Located at the gateway to the Persian Gulf, the Strait of Hormuz is widely regarded as a strategic maritime route connecting the world’s largest oil-producing region with global consumption markets. Although this narrow waterway is only about 33 km wide at its widest point, it carries approximately 20 million barrels of oil per day—equivalent to nearly 20% of the world’s total oil supply.

Oil tankers passing through Hormuz primarily transport energy from major producing countries such as Saudi Arabia, Iraq, Kuwait, the UAE, Qatar, and Iran to Asian markets, particularly China, Japan, and South Korea.

As a result, any disruption in this region can trigger ripple effects across the global energy market.

More Than 3,200 Ships Stranded, Supply Chains Face Risks

According to data from Clarksons Research, approximately 3,200 vessels are currently stranded in the Persian Gulf region, accounting for about 4% of the global fleet’s total tonnage.

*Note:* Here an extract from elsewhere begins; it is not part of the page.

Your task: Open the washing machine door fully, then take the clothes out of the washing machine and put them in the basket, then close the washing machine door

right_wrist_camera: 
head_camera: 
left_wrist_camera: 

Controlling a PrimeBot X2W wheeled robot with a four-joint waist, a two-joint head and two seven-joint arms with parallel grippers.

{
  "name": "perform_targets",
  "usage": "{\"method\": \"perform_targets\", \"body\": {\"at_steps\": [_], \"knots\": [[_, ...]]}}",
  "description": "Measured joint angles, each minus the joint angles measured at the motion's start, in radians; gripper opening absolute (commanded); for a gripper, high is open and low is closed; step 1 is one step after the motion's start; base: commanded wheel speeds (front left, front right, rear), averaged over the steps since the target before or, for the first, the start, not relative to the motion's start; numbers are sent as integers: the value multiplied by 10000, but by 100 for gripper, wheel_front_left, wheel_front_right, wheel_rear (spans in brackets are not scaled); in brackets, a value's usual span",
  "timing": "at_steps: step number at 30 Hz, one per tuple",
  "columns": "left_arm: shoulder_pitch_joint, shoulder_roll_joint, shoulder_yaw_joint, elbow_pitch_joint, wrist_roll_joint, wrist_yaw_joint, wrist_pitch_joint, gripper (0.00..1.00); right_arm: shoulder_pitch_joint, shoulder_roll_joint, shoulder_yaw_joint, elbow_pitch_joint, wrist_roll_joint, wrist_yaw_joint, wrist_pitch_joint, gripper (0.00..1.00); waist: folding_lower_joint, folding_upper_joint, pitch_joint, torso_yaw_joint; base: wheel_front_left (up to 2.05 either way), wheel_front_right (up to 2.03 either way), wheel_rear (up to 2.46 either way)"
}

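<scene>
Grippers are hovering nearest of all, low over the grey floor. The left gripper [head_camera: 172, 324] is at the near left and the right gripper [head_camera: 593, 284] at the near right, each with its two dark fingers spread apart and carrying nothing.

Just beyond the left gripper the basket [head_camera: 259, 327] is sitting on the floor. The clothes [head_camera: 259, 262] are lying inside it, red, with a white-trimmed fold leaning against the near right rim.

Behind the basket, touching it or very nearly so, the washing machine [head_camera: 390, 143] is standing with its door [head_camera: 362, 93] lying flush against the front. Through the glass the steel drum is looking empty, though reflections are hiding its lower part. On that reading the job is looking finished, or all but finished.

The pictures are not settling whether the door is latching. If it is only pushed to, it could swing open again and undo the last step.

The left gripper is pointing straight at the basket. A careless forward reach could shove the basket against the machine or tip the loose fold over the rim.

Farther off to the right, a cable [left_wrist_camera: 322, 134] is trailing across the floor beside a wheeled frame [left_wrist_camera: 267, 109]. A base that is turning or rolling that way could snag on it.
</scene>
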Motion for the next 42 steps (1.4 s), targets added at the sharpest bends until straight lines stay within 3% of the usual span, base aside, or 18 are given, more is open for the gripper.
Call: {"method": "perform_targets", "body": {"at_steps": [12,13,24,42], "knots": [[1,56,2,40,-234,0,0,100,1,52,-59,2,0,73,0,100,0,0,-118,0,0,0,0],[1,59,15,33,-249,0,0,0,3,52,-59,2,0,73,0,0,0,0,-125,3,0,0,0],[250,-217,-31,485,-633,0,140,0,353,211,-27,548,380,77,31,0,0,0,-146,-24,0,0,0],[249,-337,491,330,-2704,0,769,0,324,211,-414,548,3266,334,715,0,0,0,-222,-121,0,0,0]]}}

Many oil tankers have been forced to anchor or reroute, while major shipping lines such as Maersk, Hapag-Lloyd, CMA CGM, and MSC have temporarily suspended voyages through the Strait of Hormuz due to security concerns.

Logistics experts warn that if the situation persists, global energy supply chains and maritime transportation could face serious disruption, particularly for trade routes connecting the Middle East with Asia.

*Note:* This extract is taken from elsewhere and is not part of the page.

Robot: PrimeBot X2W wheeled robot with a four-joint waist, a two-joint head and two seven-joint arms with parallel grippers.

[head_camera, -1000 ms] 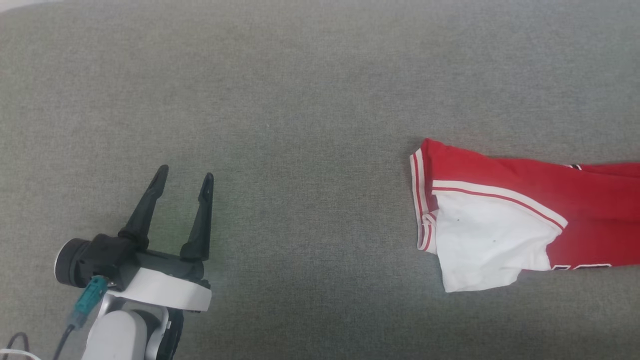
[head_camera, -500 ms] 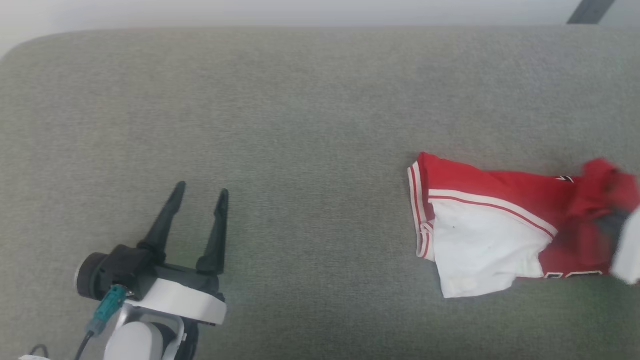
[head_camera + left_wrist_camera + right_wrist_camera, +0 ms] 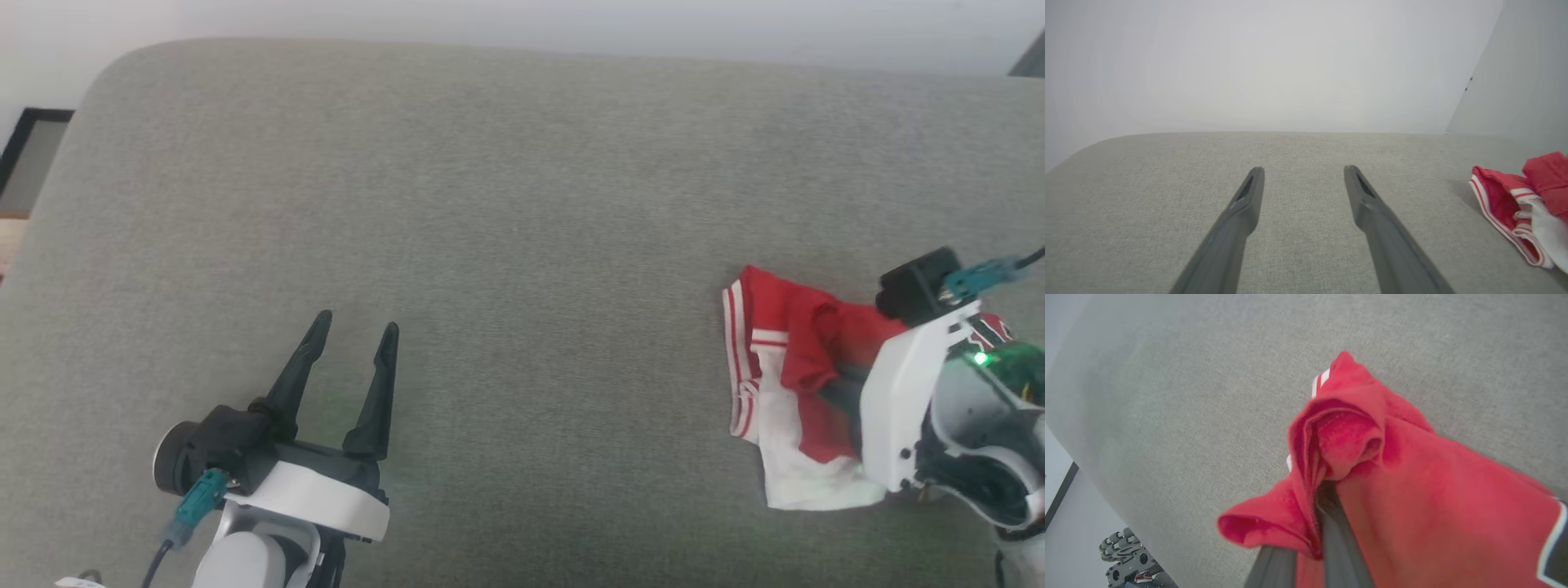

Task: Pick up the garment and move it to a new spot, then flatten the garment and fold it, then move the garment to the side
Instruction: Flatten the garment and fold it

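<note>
the right gripper (image 3: pixel 845 390) is clenched on a bunch of red cloth of the garment (image 3: pixel 784 384), which lies crumpled at about 3 o'clock on the grey cushion (image 3: pixel 522 204), its striped edge running roughly 12 to 6. the left gripper (image 3: pixel 357 321) hangs spread and empty near 7 o'clock, well apart, with the garment off toward its 3 o'clock, so the right arm is the nearer for carrying it.

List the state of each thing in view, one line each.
jersey: bunched up, a red fold pinched by the right gripper, its striped edge resting on the grey surface.
right gripper: shut on the jersey.
left gripper: open, empty, well apart from the jersey.
</note>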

Oil Prices Could Exceed USD 100 per Barrel

The disruption of oil flows through Hormuz is increasing pressure on the global energy market. According to market analysts, if shipping activities are only delayed for a few weeks, energy companies may be able to manage the situation temporarily.

However, if the Strait of Hormuz becomes paralyzed for an extended period, crude oil prices—currently fluctuating above USD 75 per barrel—could rise to triple-digit levels, potentially driving further fuel price increases in many countries.

This would not only impact energy markets but also lead to higher fuel costs, increased transportation expenses, and rising global commodity prices.

The U.S. Considers Escorting Oil Tankers

Amid concerns that this strategic shipping route could face prolonged disruption, the United States is considering several measures to ensure the continuity of commercial traffic through the Strait of Hormuz.

According to international sources, Washington may introduce risk insurance programs for commercial vessels passing through the Persian Gulf region. At the same time, the U.S. Navy could escort oil tankers through the Strait of Hormuz if the security situation continues to deteriorate.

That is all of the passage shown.